Design and Implementation of an LSTM Model with Embeddings on MCUs for Prediction of Meteorological Variables
Round 1
Reviewer 1 Report
Comments and Suggestions for AuthorsThe paper proposes a novel LSTM variant called SE-LSTM (Single Embedding LSTM) for meteorological variable prediction on resource-constrained MCUs. The model integrates embedding layers to capture seasonal patterns in temperature and humidity data, aiming to reduce model size while maintaining prediction accuracy.
The authors are encouraged to address the following comments to improve the technical depth of their paper and its scientific thoroughness.
The 4D seasonal embeddings are trained on Peruvian climate data (-16.4333°S, -71.5617°W). Their effectiveness in other climatic zones (e.g., equatorial or polar) remains unverified.
Benchmarking excludes memory usage analysis during multi-buffer operation (critical for real-time 10-minute predictions), and no power consumption metrics are provided despite emphasizing low-power design.
The static embedding approach cannot adapt to climate anomalies (e.g., El Nino), unlike adaptive methods such as online learning LSTMs.
While TPA-LSTM shows superior accuracy, its exclusion from MCU implementation comparison, e.g., Grieco, Luigi Alfredo, et al., eds. Ad-Hoc, Mobile, and Wireless Networks: 19th International Conference on Ad-Hoc Networks and Wireless, ADHOC-NOW 2020, Bari, Italy, October 19–21, 2020, Proceedings. Vol. 12338. Springer Nature, 2020 (due to TFLite incompatibility) weakens the edge computing claims, thus the provided discussion of the related work needs to be updated.

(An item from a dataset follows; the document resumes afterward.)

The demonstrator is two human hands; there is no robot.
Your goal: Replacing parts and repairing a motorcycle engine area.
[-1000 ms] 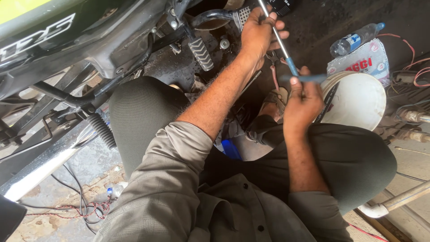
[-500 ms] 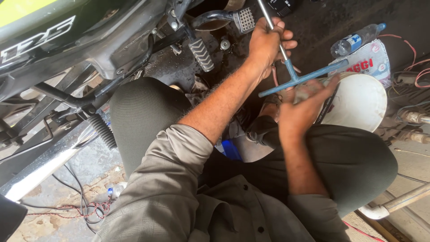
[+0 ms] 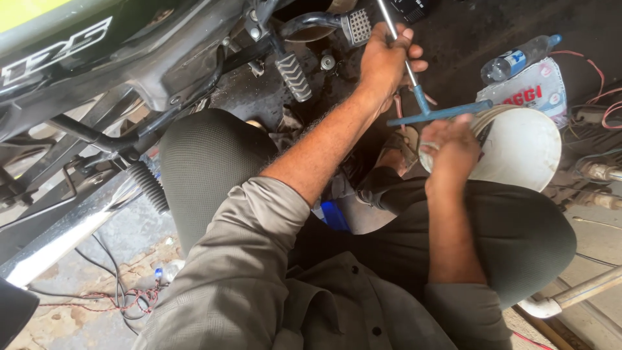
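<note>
Blue T-handle wrench point(image 3: 424, 110): shaft runs up-left, clamped in left hand point(image 3: 385, 61); right hand point(image 3: 450, 149) loosely curled just below crossbar.

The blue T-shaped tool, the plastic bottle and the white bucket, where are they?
blue T-shaped tool point(image 3: 440, 114), head view, on its crossbar.
plastic bottle point(image 3: 518, 60), head view, on its clear body.
white bucket point(image 3: 525, 146), head view, on its white top.
</note>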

The model processes only temperature/humidity, ignoring potentially synergistic variables like solar radiation or wind speed mentioned in the discussion.
How does SE-LSTM compare to temporal convolutional networks (TCNs) in terms of MCU resource usage and prediction accuracy?
Author Response
Please see the attachment.
Author Response File: Author Response.pdf
Reviewer 2 Report
Comments and Suggestions for AuthorsThe article is a significant contribution to the field of peripheral computing and time series forecasting. The proposed SE-LSTM model demonstrates a good balance between accuracy and resource efficiency, which makes it applicable in real IoT systems. However, to improve the quality of work, it is necessary to eliminate the following disadvantages:
- It should be explained exactly how the missing values (-999) were processed and what methods were used to fill them in.

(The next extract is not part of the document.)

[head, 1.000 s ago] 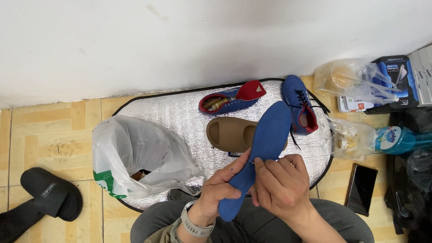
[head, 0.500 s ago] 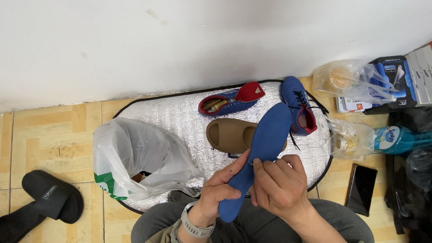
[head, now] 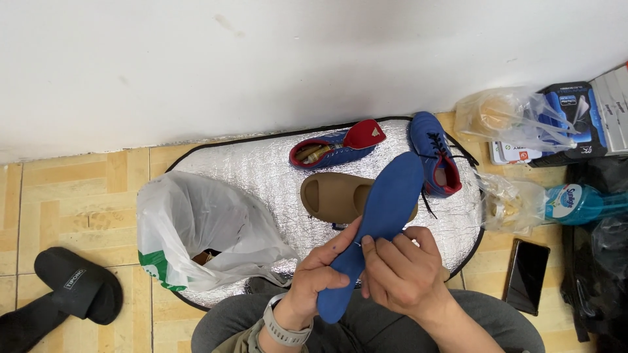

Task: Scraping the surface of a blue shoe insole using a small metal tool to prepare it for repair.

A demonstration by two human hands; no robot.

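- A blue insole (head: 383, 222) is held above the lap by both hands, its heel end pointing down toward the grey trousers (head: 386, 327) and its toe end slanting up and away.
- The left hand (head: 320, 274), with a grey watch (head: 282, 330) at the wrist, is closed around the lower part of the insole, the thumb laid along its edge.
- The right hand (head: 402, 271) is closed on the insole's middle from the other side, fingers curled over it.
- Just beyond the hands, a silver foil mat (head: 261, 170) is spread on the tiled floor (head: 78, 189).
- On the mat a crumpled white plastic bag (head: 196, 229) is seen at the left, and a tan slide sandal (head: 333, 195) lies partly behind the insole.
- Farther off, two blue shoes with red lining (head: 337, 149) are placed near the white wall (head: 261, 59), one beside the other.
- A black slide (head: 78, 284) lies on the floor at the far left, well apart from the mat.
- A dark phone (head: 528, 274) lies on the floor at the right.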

- In the section on embedding in microcontrollers, it is necessary to specify exactly how seasonality is handled, for example, how the current season for embedding is determined.
- It is recommended to add an analysis of the model's energy consumption on different devices, as this is a key parameter for IoT solutions.
- It is recommended to provide comparisons with more modern architectures such as Transformer or Hybrid CNN-LSTM, which may show better performance.
- Graphs (for example, PCA for seasonality) are presented without detailed analysis. It is important to explain exactly how the embedding vectors reflect seasonal patterns.
- It is recommended to check the design, whether indents are needed between paragraphs.
- The distance between the paragraph "The following figures show how the seasons are related, represented by vectors in 99 of the 2D and 3D planes:" and Figure 1 is too large.
- It is recommended to arrange Figures 1 and 2 in such a way that there is not such a large empty distance between them (for example, to change their size or position).
- In section 3, "Results", the subsections should be renumbered. For example, the subsections "Results and comparison" and "Comparison at the design stage" have the same numbers – 3.1. This problem can be solved simply by deleting the heading "3.1. Results and comparison".
- In section 3, "Results", most paragraphs are missing indents.
- The captions of the figures should be brought into a single form, since somewhere there is a dot (for example, Figure 1:), and somewhere there is a colon (for example, Figure 11.). There is also a dot at the end of some picture captions (for example, Figure 1: 2D PCA plot illustrating how seasons cluster in the embedded space.), and in some there is not (for example, Figure 2: 3D PCA graph).
- The caption to table 6 is located at the bottom of the table.
- The table captions should be unified. Table 7 has a dot at the end of the signature (Table 7. Inference time on various MCUs.), but there are no other tables with dots.
Author Response
Please see the attachment.
Author Response File: Author Response.pdf
Round 2
Reviewer 1 Report
Comments and Suggestions for AuthorsThe authors have addressed my comments.
Reviewer 2 Report
Comments and Suggestions for AuthorsThe authors have taken into account all the comments, the article does not require any additional edits.